• Exercise details: Would you please restate all of the data exactly?

• Recorded data:
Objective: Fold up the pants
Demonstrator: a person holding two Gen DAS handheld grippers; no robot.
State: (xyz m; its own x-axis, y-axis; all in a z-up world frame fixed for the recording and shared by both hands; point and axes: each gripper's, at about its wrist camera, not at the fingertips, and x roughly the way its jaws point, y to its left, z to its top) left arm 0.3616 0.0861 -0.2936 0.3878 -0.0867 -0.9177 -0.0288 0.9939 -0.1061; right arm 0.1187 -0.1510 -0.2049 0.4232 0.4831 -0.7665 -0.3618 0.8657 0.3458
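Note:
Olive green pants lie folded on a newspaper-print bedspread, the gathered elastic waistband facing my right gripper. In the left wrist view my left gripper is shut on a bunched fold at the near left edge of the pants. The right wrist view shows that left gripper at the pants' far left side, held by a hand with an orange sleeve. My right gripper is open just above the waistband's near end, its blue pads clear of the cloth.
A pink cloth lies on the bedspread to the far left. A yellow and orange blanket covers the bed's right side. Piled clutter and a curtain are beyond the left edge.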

• Exercise output:
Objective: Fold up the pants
Demonstrator: a person holding two Gen DAS handheld grippers; no robot.
State: (xyz m; its own x-axis, y-axis; all in a z-up world frame fixed for the recording and shared by both hands; point and axes: each gripper's, at about its wrist camera, not at the fingertips, and x roughly the way its jaws point, y to its left, z to its top) left arm 0.3616 0.0861 -0.2936 0.3878 -0.0867 -0.9177 -0.0288 0.9939 -0.1061; right arm 0.1187 -0.1510 -0.2049 0.4232 0.4831 -0.7665 -0.3618 0.8657 0.3458
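Note:
Olive green pants lie folded on a newspaper-print bedspread, the gathered elastic waistband facing my right gripper. In the left wrist view my left gripper is shut on a bunched fold at the near left edge of the pants. The right wrist view shows that left gripper at the pants' far left side, held by a hand with an orange sleeve. My right gripper is open just above the waistband's near end, its blue pads clear of the cloth.
A pink cloth lies on the bedspread to the far left. A yellow and orange blanket covers the bed's right side. Piled clutter and a curtain are beyond the left edge.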

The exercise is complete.